Lease arrangements where the Company has substantially all the risks and rewards of ownership associated with the leased assets are classified as finance leases. Assets taken on finance lease are recognised as fixed assets. An equivalent liability is created at the inception of the lease. Rentals paid are apportioned between finance charge and principal based on the implicit rate of return in the contract. The finance charge is shown as interest expense and the principal amount is reduced from the liability. The assets acquired under the lease are depreciated over the lease term, which is reflective of the useful life of the leased asset.
Operating lease payments are recognised as an expense in the Statement of Profit and Loss on a straight-line basis over the lease term unless other systematic basis is more representative of the time pattern of the benefit.
Q. Earnings per share (AS : 20)
Basic earnings per share are calculated by dividing the net profit or loss for the year (after deducting preference dividends and attributable taxes) attributable to equity share holders by the weighted average number of equity shares outstanding during the year. The weighted average number of equity shares outstanding during the year is adjusted for events of fresh issue of equity shares.
For the purpose of calculating diluted earnings per share, the net profit or loss for the year (after deducting preference dividends and attributable taxes) attributable equity share holders and the weighted average number of equity shares outstanding during the year are adjusted for the effects of all dilutive potential equity shares.
R. Tax Expense (AS : 22)
Tax expense comprises both current and deferred taxes. The current charge for income taxes is calculated in accordance with the relevant tax regulations. Deferred income taxes reflect the impact of current year timing differences between taxable income and accounting income for the year and reversal of timing differences of earlier years. Deferred tax is measured based on the tax rates and the tax laws enacted or substantively enacted at the Balance Sheet date.
Deferred tax assets are recognized only to the extent that there is reasonable certainty that sufficient future taxable income will be available against which such deferred tax assets can be realized.
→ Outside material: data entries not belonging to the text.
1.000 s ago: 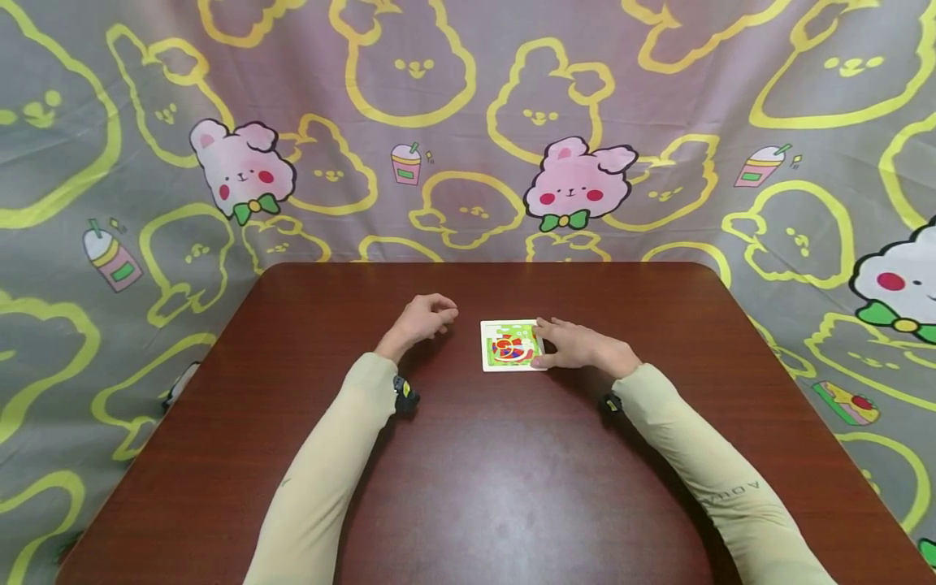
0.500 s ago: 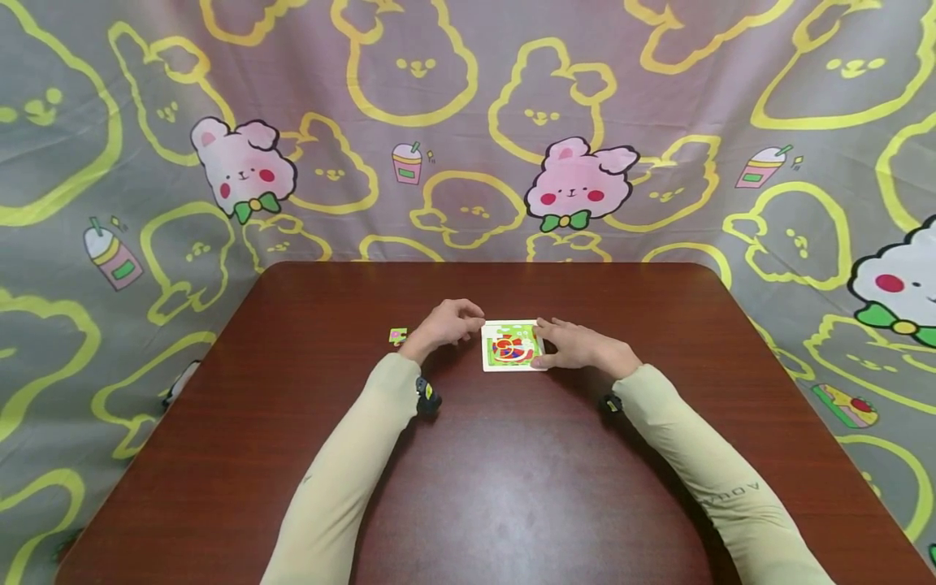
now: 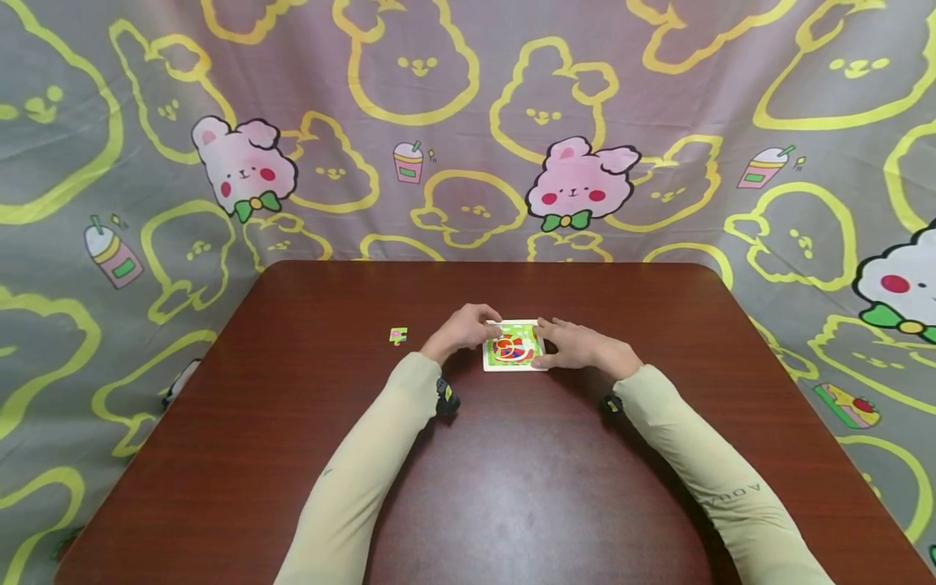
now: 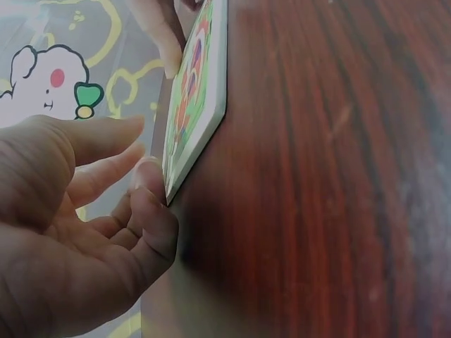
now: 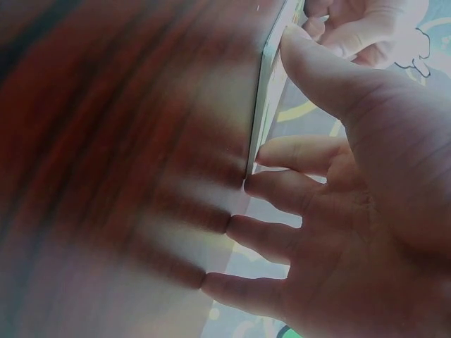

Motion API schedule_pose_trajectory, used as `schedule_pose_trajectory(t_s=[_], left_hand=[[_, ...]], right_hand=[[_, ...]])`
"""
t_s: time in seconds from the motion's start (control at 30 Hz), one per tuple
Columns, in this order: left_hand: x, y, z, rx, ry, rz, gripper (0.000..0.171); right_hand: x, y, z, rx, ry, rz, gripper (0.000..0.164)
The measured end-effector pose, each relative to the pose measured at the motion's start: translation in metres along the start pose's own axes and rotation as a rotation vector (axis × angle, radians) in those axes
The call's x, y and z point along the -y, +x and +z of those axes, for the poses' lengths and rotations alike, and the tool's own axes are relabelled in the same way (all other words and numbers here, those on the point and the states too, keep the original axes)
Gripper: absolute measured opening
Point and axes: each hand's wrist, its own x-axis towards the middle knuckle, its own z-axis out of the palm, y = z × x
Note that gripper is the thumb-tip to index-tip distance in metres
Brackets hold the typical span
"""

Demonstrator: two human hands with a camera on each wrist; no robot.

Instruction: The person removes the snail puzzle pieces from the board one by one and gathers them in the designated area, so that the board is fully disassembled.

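Note:
A small square jigsaw puzzle with a white frame and a red, blue and green picture lies flat on the table. My left hand is at its far left corner, the fingers bent and one fingertip touching the corner in the left wrist view. Nothing shows between thumb and fingers there. My right hand rests against the right side of the puzzle, thumb on the frame and fingers spread, their tips on the tabletop. To the left lies a loose green and pink jigsaw piece.
The brown wooden table has rounded far corners. Behind and beside it hangs a grey patterned curtain. Each wrist wears a small black camera, such as the left wrist camera.
My left hand has moved right, from over the loose jigsaw piece to the puzzle's far left corner, uncovering the piece. My right hand has stayed at the right edge.

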Motion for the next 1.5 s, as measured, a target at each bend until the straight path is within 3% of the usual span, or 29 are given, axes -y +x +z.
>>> schedule_pose_trajectory(t_s=[0.4, 0.73, 1.07, 1.33, 1.5], left_hand=[[-0.009, 0.005, 0.005, 0.021, 0.164, -0.038, 0.038], [-0.011, 0.007, 0.006, 0.032, 0.201, -0.064, 0.038], [-0.018, 0.003, 0.008, 0.038, 0.252, -0.014, 0.040], [-0.022, 0.003, 0.011, 0.038, 0.301, -0.033, 0.037], [-0.024, 0.006, 0.011, 0.080, 0.370, -0.054, 0.040]], right_hand=[[-0.001, 0.001, -0.001, 0.017, -0.007, 0.022, 0.081], [0.001, 0.000, 0.000, 0.007, -0.007, 0.017, 0.079], [0.000, 0.000, -0.001, 0.001, -0.006, 0.016, 0.078], [0.001, 0.000, 0.000, -0.006, -0.025, 0.000, 0.077], [0.002, -0.002, -0.002, -0.001, -0.022, -0.007, 0.077]])
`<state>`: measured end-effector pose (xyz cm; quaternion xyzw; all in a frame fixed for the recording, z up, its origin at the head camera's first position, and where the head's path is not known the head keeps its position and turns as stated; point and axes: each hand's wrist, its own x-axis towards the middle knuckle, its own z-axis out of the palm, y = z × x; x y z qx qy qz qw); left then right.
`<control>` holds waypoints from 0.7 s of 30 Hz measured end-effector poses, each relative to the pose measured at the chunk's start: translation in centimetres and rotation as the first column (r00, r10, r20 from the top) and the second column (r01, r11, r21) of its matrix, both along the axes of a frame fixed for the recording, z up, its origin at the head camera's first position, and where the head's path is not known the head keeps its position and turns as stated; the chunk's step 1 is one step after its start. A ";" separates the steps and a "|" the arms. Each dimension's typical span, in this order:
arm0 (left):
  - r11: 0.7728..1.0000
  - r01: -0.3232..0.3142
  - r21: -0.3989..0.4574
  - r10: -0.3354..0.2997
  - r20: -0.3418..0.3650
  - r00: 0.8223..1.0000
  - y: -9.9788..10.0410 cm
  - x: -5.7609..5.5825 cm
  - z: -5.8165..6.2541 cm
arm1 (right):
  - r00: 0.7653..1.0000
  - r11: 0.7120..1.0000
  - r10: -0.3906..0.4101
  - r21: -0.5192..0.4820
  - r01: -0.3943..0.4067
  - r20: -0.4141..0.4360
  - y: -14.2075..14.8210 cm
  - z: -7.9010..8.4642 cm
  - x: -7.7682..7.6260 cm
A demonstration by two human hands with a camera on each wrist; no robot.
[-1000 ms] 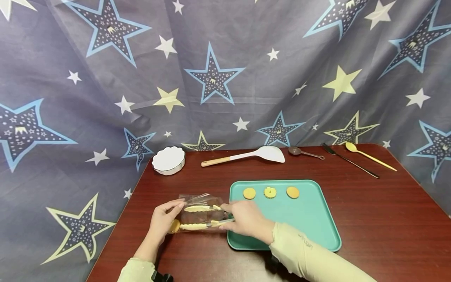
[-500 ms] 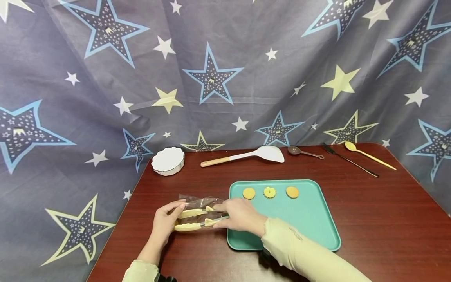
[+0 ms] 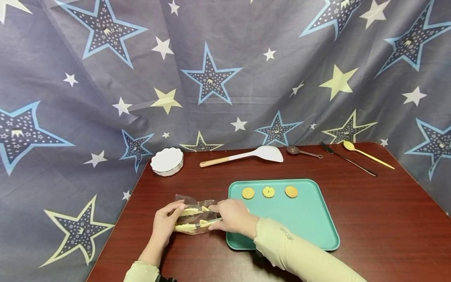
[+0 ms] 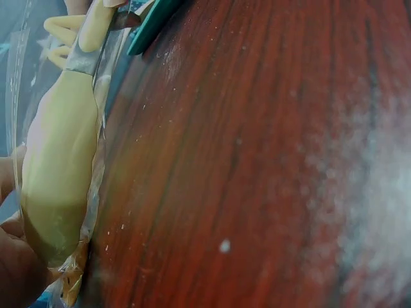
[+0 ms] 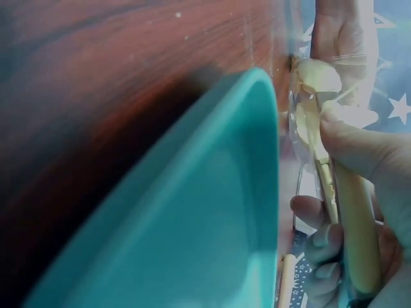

Deferred tax assets are recognized on carry forward of unabsorbed depreciation and tax losses only if there is virtual certainty that such deferred tax assets can be realized against future taxable profits.
Unrecognized deferred tax assets of earlier years are re-assessed and recognized to the extent that it has become reasonably certain that future taxable income will be available against which such deferred tax assets can be realized.
Deferred tax asset in respect of carry forward of unused tax credits and unused tax losses are recognized to the extent that it is probable that taxable profit will be available against which the deductible temporary differences, and the carry forward of unused tax credits and unused tax losses can be utilized.
S. Impairment of Assets (AS : 28)
Assets are subject to impairment tests whenever events or changes in circumstances indicate that their carrying amount may not be recoverable. Where the carrying value of an asset exceeds its recoverable amount (i.e. the higher of value in use and fair value less costs to sell), the asset is written down accordingly.
Where it is not possible to estimate the recoverable amount of an individual asset, the impairment test is carried out on the smallest Component of assets to which it belongs for which there are separately identifiable cash flows; its cash generating units (‘CGUs').